Parameter extraction of PV models under varying meteorological conditions using a modified electric eel foraging optimization algorithm
The dependence on photovoltaic (PV) solar systems has increased dramatically to cover the increasing progress of world energy demand. Therefore, accurately specifying the parameters of PV modules is essential for evaluating the behavior and impact of integrating PV systems into electrical systems. In this context, a modified electric eel foraging optimization (MEEFO) is suggested for determining the parameters of solar PV modules. The proposed technique incorporates three improvement strategies: the fitness distance balance (FDB) strategy, fractional-order calculus (FOC), and quasiopposition-based learning (QOBL).
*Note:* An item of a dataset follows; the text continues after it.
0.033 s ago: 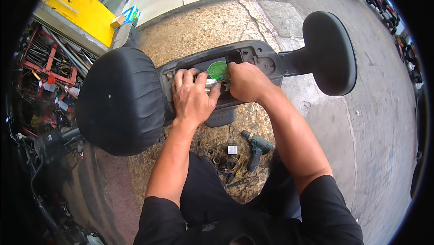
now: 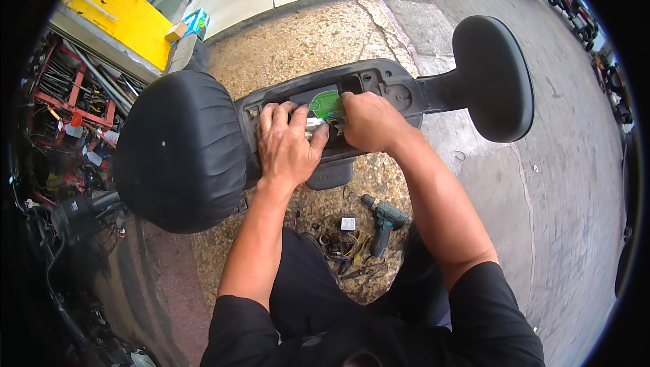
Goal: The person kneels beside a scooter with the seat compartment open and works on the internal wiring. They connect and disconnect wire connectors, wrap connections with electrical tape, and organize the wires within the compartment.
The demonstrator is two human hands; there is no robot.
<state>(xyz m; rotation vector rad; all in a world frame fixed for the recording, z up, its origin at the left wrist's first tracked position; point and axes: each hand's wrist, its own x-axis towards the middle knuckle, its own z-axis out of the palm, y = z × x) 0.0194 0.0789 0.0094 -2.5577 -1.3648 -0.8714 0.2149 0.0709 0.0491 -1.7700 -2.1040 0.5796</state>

These strategies enhance both exploitation and exploration capabilities while helping to prevent local optimization and premature convergence commonly observed in traditional EEFO. First, the proposed MEEFO is evaluated via two benchmark functions, including the basic and CEC 2019 benchmark functions. The results are then compared with those of other novel methods in terms of accuracy, convergence characteristics, and overall performance. The suggested MMEFO is then employed to identify the parameters for the single, double, and triple diode models of various PV cells/modules, including R.T.C. France, PVM752, STM6-40/36, PWP-201, and STP6-120/36. In addition, various meteorological data, such as changes in radiation and temperature, exist. The simulation findings demonstrate that MEEFO outperforms other techniques and is a reliable and superior method for accurately estimating PV module parameters. The application of MEEFO yields the lowest root mean square error (RMSE) values for the considered single, double, and triple diode models of R.T.C. France. Similarly, for STP6-120/36, the RMSE values are 1.660060E−02, 1.66006E−02, and 1.66089E−02, respectively. Additionally, for PWP-20, the RMSE values are 2.425075E−03, 2.42511E−03, and 2.42510E−03, respectively.